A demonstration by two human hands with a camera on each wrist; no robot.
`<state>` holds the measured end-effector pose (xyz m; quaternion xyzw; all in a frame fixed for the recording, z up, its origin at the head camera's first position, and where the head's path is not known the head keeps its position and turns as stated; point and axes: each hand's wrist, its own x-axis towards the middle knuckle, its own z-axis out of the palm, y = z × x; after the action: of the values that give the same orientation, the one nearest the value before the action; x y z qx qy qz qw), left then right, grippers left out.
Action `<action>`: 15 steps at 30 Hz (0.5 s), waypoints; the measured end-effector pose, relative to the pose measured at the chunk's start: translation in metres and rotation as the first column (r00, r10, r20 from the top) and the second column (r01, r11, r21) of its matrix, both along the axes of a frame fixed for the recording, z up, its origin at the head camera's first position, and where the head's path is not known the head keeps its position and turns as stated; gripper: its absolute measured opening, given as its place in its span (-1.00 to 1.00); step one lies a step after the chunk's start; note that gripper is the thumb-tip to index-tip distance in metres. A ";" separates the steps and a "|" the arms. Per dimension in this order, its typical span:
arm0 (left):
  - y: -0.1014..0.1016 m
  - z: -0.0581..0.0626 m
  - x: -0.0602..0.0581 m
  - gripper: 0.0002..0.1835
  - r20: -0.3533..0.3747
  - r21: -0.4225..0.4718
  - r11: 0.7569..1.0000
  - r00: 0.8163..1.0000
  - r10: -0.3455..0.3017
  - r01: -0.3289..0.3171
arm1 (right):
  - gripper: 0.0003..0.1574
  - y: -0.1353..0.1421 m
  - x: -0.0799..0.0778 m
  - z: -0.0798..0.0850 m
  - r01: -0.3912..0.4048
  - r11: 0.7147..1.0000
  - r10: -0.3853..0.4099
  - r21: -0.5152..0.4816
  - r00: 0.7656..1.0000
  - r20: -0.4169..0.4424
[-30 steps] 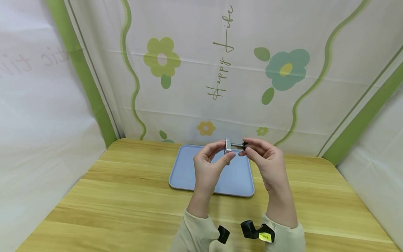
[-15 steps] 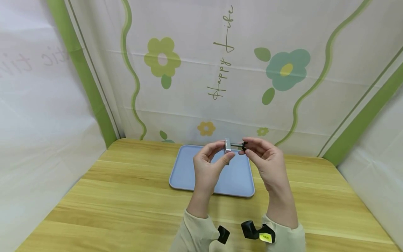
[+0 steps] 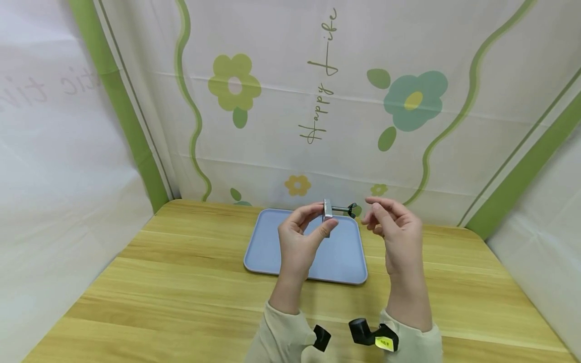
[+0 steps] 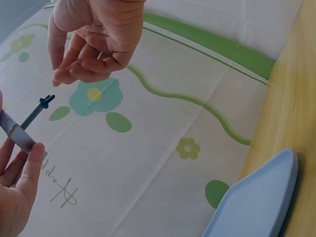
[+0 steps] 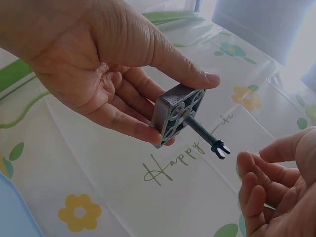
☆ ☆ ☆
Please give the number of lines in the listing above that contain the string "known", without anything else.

The completed task
2